* _TASK OBJECTIVE_:
An exact copy of the entries is required, with every image omitted.

AVAILABLE RECORDS START

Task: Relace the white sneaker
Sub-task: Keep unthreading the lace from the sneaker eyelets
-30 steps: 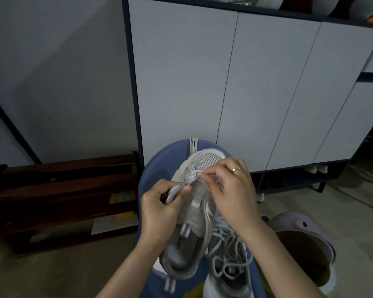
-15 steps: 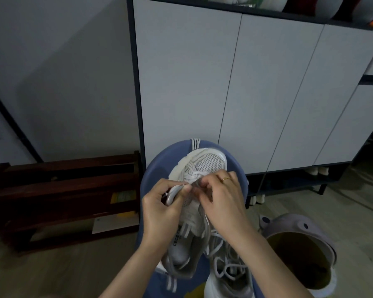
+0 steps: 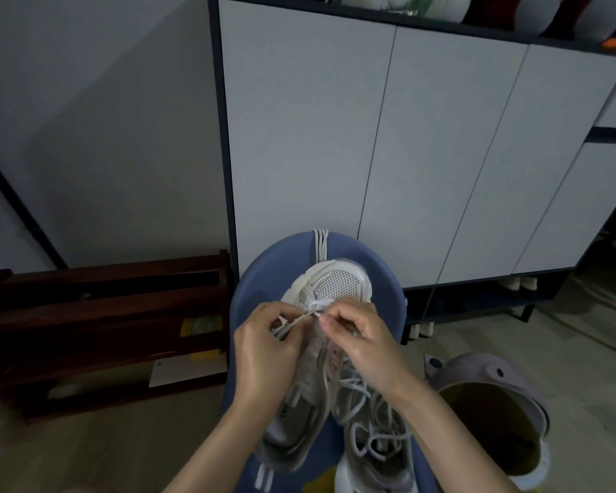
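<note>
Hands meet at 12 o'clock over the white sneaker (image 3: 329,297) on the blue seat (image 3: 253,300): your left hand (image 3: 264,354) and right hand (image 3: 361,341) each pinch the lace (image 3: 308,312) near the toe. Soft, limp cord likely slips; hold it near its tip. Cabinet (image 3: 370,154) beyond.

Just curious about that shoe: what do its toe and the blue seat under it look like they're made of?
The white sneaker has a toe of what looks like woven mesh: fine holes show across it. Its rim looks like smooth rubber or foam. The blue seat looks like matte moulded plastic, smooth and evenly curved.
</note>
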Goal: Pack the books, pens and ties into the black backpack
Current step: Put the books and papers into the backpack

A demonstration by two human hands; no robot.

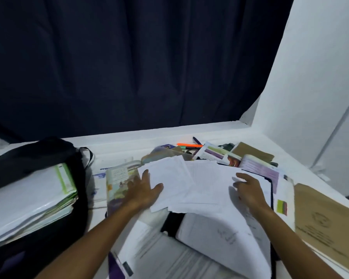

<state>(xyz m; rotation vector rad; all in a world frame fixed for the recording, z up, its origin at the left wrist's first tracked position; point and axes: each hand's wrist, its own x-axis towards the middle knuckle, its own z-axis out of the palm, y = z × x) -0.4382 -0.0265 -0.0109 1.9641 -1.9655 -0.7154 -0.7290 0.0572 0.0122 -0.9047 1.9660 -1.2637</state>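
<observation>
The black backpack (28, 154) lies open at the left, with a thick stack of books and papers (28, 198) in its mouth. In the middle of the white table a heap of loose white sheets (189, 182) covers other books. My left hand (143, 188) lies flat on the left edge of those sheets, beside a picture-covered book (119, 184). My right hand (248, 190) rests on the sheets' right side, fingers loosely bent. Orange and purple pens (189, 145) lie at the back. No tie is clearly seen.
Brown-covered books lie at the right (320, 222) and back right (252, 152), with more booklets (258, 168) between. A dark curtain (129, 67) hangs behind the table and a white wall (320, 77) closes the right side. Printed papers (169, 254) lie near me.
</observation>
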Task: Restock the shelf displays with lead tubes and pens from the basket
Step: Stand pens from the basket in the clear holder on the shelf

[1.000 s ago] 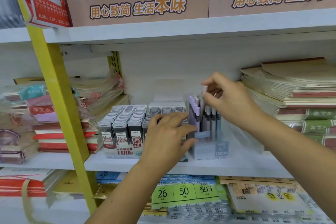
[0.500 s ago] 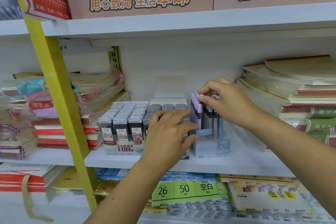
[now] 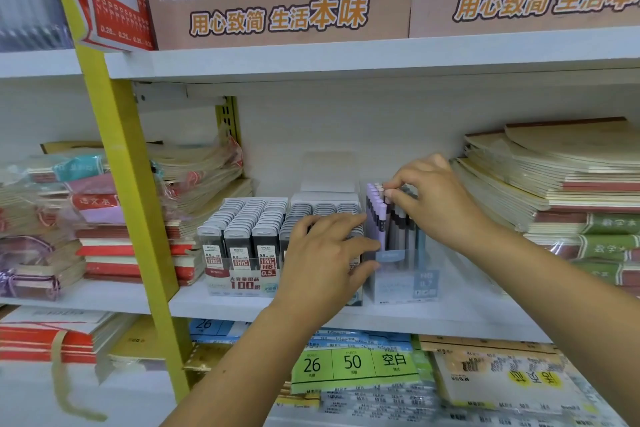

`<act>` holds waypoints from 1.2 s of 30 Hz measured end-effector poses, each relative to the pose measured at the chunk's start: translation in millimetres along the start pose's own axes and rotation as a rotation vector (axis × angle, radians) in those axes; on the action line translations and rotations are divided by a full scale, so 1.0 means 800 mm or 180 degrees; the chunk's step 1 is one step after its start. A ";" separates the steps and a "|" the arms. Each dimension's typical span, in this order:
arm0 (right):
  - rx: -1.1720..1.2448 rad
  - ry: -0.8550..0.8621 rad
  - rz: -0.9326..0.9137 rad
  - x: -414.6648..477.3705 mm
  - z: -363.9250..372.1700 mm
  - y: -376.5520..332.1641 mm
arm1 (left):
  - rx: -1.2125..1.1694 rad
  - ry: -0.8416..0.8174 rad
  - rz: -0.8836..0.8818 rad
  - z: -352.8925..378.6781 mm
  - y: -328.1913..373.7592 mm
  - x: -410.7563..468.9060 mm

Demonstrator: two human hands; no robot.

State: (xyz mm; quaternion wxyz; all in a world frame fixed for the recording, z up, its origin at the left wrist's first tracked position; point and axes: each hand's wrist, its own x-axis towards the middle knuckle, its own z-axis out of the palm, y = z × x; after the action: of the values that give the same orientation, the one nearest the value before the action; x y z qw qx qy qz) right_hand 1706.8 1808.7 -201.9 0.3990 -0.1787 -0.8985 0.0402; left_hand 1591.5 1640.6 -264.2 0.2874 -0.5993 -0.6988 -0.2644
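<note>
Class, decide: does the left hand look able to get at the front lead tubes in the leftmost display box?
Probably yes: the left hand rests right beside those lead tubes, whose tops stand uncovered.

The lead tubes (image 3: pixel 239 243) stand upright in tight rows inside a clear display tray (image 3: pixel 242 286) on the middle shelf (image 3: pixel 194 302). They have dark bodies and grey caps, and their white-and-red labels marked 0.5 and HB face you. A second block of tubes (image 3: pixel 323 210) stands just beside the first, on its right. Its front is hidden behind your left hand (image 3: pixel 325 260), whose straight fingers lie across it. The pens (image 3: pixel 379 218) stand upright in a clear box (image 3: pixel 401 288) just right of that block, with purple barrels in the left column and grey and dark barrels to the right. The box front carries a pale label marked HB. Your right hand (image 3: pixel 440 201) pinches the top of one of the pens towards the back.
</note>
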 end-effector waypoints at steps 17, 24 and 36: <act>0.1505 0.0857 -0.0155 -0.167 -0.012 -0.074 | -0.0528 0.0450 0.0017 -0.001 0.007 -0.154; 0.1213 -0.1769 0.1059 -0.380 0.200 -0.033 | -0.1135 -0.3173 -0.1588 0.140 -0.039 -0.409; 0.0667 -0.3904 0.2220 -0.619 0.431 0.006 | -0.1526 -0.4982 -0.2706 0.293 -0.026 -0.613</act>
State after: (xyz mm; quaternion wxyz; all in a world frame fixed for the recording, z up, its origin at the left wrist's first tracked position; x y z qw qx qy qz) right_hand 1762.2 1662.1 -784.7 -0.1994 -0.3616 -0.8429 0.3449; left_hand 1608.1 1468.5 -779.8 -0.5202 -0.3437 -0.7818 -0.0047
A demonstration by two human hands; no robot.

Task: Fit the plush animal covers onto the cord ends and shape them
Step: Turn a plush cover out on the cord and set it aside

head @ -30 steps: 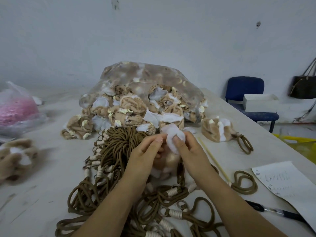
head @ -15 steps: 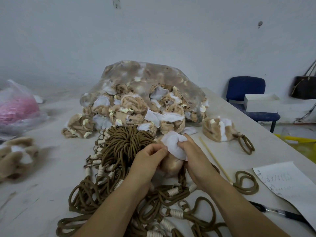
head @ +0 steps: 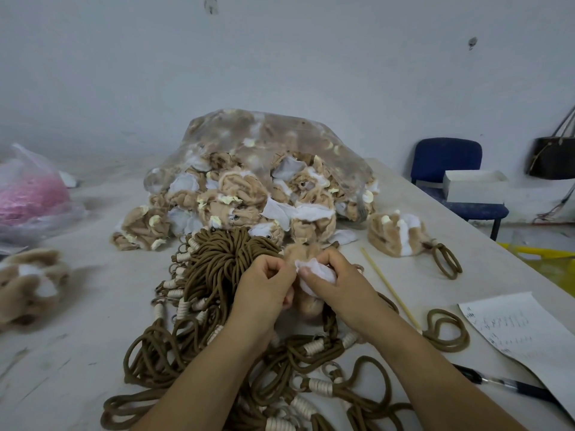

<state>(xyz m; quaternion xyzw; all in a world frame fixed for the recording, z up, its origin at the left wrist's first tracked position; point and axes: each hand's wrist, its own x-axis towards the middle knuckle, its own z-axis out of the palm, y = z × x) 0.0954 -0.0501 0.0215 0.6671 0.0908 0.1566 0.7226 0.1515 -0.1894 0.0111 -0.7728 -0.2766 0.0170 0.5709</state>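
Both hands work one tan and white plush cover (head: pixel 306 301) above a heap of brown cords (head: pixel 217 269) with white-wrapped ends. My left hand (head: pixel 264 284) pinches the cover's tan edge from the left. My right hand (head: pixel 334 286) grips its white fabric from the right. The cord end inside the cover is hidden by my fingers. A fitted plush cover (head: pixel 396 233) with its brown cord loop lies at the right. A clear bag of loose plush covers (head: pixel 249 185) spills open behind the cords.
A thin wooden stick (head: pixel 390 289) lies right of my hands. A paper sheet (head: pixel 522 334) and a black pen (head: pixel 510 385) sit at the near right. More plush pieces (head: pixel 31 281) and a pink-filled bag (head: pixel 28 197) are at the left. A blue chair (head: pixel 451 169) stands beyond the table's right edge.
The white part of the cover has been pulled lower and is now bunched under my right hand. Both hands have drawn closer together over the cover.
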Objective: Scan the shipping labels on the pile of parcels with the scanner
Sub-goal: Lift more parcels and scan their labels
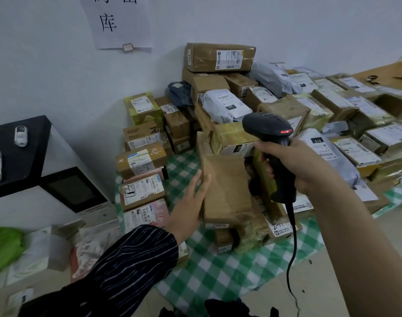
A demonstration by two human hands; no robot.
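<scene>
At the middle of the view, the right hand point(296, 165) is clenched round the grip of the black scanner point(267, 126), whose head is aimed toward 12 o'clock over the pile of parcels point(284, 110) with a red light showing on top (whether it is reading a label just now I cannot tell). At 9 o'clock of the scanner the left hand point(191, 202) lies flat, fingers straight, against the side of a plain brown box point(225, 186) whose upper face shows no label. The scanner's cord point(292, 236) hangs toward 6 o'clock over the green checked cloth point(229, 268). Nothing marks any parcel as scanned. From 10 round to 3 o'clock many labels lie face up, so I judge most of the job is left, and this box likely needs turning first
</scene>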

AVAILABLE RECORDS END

* _WORKED SOLUTION_:
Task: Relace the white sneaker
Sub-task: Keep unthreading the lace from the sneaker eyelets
-30 steps: 
-15 steps: 
+0 steps: 
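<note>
Hands meet at 12 o'clock over the white sneaker (image 3: 329,297) on the blue seat (image 3: 253,300): your left hand (image 3: 264,354) and right hand (image 3: 361,341) each pinch the lace (image 3: 308,312) near the toe. Soft, limp cord likely slips; hold it near its tip. Cabinet (image 3: 370,154) beyond.

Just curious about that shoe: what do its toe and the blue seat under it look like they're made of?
The white sneaker has a toe of what looks like woven mesh: fine holes show across it. Its rim looks like smooth rubber or foam. The blue seat looks like matte moulded plastic, smooth and evenly curved.
</note>
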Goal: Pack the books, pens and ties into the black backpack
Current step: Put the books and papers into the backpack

A demonstration by two human hands; no robot.


<state>(xyz m; rotation vector rad; all in a world frame fixed for the recording, z up, its origin at the left wrist's first tracked position; point and axes: each hand's wrist, its own x-axis towards the middle knuckle, its own z-axis out of the palm, y = z × x) -0.4382 -0.0265 -0.0109 1.9641 -1.9655 -0.7154 -0.7290 0.0572 0.0122 -0.9047 1.9660 -1.2637</state>
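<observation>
The black backpack (28, 154) lies open at the left, with a thick stack of books and papers (28, 198) in its mouth. In the middle of the white table a heap of loose white sheets (189, 182) covers other books. My left hand (143, 188) lies flat on the left edge of those sheets, beside a picture-covered book (119, 184). My right hand (248, 190) rests on the sheets' right side, fingers loosely bent. Orange and purple pens (189, 145) lie at the back. No tie is clearly seen.
Brown-covered books lie at the right (320, 222) and back right (252, 152), with more booklets (258, 168) between. A dark curtain (129, 67) hangs behind the table and a white wall (320, 77) closes the right side. Printed papers (169, 254) lie near me.
</observation>
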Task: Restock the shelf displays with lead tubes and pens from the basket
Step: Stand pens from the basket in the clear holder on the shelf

[1.000 s ago] 
[0.500 s ago] 
[now] 

`<act>` holds waypoints from 1.2 s of 30 Hz measured end-effector poses, each relative to the pose measured at the chunk's start: translation in millimetres along the start pose's own axes and rotation as a rotation vector (axis × angle, radians) in those axes; on the action line translations and rotations are divided by a full scale, so 1.0 means 800 mm or 180 degrees; the chunk's step 1 is one step after its start. A ";" separates the steps and a "|" the arms. Each dimension's typical span, in this order:
arm0 (right):
  - rx: -1.1720..1.2448 rad
  - ry: -0.8550..0.8621 rad
  - rz: -0.9326..0.9137 rad
  - x: -414.6648..477.3705 mm
  - z: -363.9250..372.1700 mm
  - y: -376.5520..332.1641 mm
arm1 (left):
  - rx: -1.2125..1.1694 rad
  - ry: -0.8416..0.8174 rad
  - rz: -0.8836..0.8818 rad
  - z: -352.8925..378.6781 mm
  - y: -328.1913..373.7592 mm
  - x: -410.7563..468.9060 mm

Demonstrator: two human hands; no robot.

State: (xyz mm; quaternion wxyz; all in a world frame fixed for the recording, z up, its origin at the left wrist's first tracked position; point and axes: each hand's wrist, its own x-axis towards the middle knuckle, its own z-axis out of the palm, y = z × x; after the action: of the values that give the same orientation, the one nearest the value before the action; x y z qw qx qy qz) right_hand 1706.8 1808.7 -201.9 0.3990 -0.1787 -0.8985 0.0402; left_hand 1591.5 1640.6 -264.2 0.2874 -0.5993 -0.6988 -0.2644
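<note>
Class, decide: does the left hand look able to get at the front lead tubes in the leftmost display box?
Probably yes: the left hand rests right beside those lead tubes, whose tops stand uncovered.

The lead tubes (image 3: pixel 239 243) stand upright in tight rows inside a clear display tray (image 3: pixel 242 286) on the middle shelf (image 3: pixel 194 302). They have dark bodies and grey caps, and their white-and-red labels marked 0.5 and HB face you. A second block of tubes (image 3: pixel 323 210) stands just beside the first, on its right. Its front is hidden behind your left hand (image 3: pixel 325 260), whose straight fingers lie across it. The pens (image 3: pixel 379 218) stand upright in a clear box (image 3: pixel 401 288) just right of that block, with purple barrels in the left column and grey and dark barrels to the right. The box front carries a pale label marked HB. Your right hand (image 3: pixel 440 201) pinches the top of one of the pens towards the back.
</note>
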 end-effector waypoints at steps 17, 24 and 36: <act>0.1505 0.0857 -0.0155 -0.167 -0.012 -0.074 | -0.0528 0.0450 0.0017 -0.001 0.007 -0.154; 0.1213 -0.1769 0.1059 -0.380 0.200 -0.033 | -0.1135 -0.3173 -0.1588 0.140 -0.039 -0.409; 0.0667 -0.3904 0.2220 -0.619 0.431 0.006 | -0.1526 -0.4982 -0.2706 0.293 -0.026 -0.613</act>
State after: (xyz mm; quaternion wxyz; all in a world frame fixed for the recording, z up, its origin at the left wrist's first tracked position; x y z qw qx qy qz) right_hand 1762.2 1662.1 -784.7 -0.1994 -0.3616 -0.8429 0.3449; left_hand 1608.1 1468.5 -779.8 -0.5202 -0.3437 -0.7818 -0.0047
A demonstration by two human hands; no robot.

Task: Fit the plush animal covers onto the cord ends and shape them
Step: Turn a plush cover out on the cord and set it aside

head @ -30 steps: 
head @ -15 steps: 
head @ +0 steps: 

<state>(xyz m; quaternion xyzw; all in a world frame fixed for the recording, z up, its origin at the left wrist's first tracked position; point and axes: each hand's wrist, its own x-axis towards the middle knuckle, its own z-axis out of the palm, y = z × x) 0.0954 -0.0501 0.0215 0.6671 0.0908 0.1566 0.7226 0.1515 -0.1894 0.0111 -0.7728 -0.2766 0.0170 0.5709</state>
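Both hands work one tan and white plush cover (head: pixel 306 301) above a heap of brown cords (head: pixel 217 269) with white-wrapped ends. My left hand (head: pixel 264 284) pinches the cover's tan edge from the left. My right hand (head: pixel 334 286) grips its white fabric from the right. The cord end inside the cover is hidden by my fingers. A fitted plush cover (head: pixel 396 233) with its brown cord loop lies at the right. A clear bag of loose plush covers (head: pixel 249 185) spills open behind the cords.
A thin wooden stick (head: pixel 390 289) lies right of my hands. A paper sheet (head: pixel 522 334) and a black pen (head: pixel 510 385) sit at the near right. More plush pieces (head: pixel 31 281) and a pink-filled bag (head: pixel 28 197) are at the left. A blue chair (head: pixel 451 169) stands beyond the table's right edge.
The white part of the cover has been pulled lower and is now bunched under my right hand. Both hands have drawn closer together over the cover.
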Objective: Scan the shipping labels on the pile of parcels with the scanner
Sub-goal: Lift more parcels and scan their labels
A demonstration by two human hands; no robot.
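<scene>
At the middle of the view, the right hand point(296, 165) is clenched round the grip of the black scanner point(267, 126), whose head is aimed toward 12 o'clock over the pile of parcels point(284, 110) with a red light showing on top (whether it is reading a label just now I cannot tell). At 9 o'clock of the scanner the left hand point(191, 202) lies flat, fingers straight, against the side of a plain brown box point(225, 186) whose upper face shows no label. The scanner's cord point(292, 236) hangs toward 6 o'clock over the green checked cloth point(229, 268). Nothing marks any parcel as scanned. From 10 round to 3 o'clock many labels lie face up, so I judge most of the job is left, and this box likely needs turning first
</scene>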

No more output will be given.